Nishijima M, Kuge O, Maeda M, Nakano A, Akamatsu Y
J Biol Chem. 1984 Jun 10;259(11):7101-8.
By means of an in situ autoradiographic assay for the base-exchange reaction of phospholipids with L-serine in Chinese hamster ovary cell colonies immobilized on filter paper ( Esko , J.D. and Raetz , C.R.H. (1978) Proc. Natl. Acad. Sci. U.S.A. 75, 1190-1193), a mutant (designated 89.1) was isolated in which the specific activity of the serine-exchange enzyme was about 2-fold less than in the parent. Unexpectedly, it was demonstrated that in extracts of the mutant the specific activities of both ATP:choline phosphotransferase (choline kinase) (EC 2.7.1.32) and the enzyme that catalyzes the base-exchange of phospholipids with choline (choline-exchange enzyme) were strikingly reduced (3- to 4-fold and 10- to 15-fold, respectively), while the specific activities of other enzymes of phosphatidylcholine synthesis were normal. Several lines of evidence presented here suggested that the partial defect of serine-exchange activity in this mutant was due to a decrease of acceptor phospholipid(s) for the reaction. The growth rates and phospholipid compositions of the mutant and parent were quite similar. However, mutant 89.1 exhibited a significant defect in its ability in vivo to synthesize phosphatidylcholine. The fact that the mutant was also defective in phosphorylcholine biosynthesis in vivo, together with the finding of an enzymatic lesion of the mutant in choline kinse in vitro as described above, clearly demonstrated that with respect to the reduced phosphatidylcholine biosynthesis the primary defect was at the level of choline kinase. In addition to the decreased synthetic rate of phosphatidylcholine, the turnover rate of phosphatidylcholine was also reduced approximately 2-fold in this mutant. These decreased rates of both synthesis and degradation of phosphatidylcholine probably account for the identical phosphatidylcholine contents between the mutant and parent. As a conclusion, it may be given that strain 89.1 is a pleiotropic mutant which possesses several alterations in phosphatidylcholine metabolism, and such mammalian mutants have not been isolated previously.

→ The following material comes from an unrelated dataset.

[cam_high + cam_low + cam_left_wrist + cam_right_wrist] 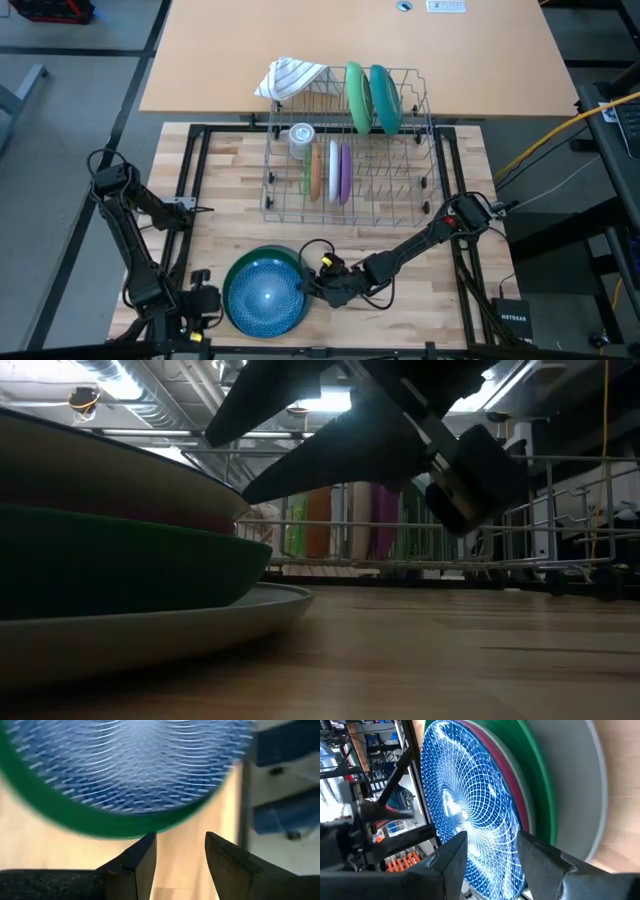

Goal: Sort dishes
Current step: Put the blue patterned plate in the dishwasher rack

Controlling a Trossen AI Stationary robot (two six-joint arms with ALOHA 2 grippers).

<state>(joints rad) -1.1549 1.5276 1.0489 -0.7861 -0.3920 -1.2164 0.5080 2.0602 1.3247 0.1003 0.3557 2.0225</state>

通过一种原位放射自显影分析方法,用于检测固定在滤纸上的中国仓鼠卵巢细胞集落中磷脂与L-丝氨酸的碱基交换反应(埃斯科,J.D.和雷茨,C.R.H.(1978年)《美国国家科学院院刊》75,1190 - 1193),分离出了一个突变体(命名为89.1),其中丝氨酸交换酶的比活性比亲本大约低2倍。出乎意料的是,研究表明在该突变体的提取物中,ATP:胆碱磷酸转移酶(胆碱激酶)(EC 2.7.1.32)以及催化磷脂与胆碱进行碱基交换的酶(胆碱交换酶)的比活性都显著降低(分别降低了3至4倍和10至15倍),而磷脂酰胆碱合成的其他酶的比活性正常。此处给出的几条证据表明,该突变体中丝氨酸交换活性的部分缺陷是由于反应的受体磷脂减少所致。突变体和亲本的生长速率和磷脂组成相当相似。然而,突变体89.1在体内合成磷脂酰胆碱的能力上表现出显著缺陷。该突变体在体内磷酸胆碱生物合成方面也存在缺陷,以及上述体外胆碱激酶中突变体的酶学损伤这一发现,清楚地表明就磷脂酰胆碱生物合成减少而言,主要缺陷在于胆碱激酶水平。除了磷脂酰胆碱合成速率降低外,该突变体中磷脂酰胆碱的周转率也大约降低了2倍。磷脂酰胆碱合成和降解速率的这些降低可能解释了突变体和亲本之间磷脂酰胆碱含量相同的原因。总之,可以得出结论,89.1菌株是一个多效性突变体,在磷脂酰胆碱代谢方面存在多种改变,并且此前尚未分离出这样的哺乳动物突变体。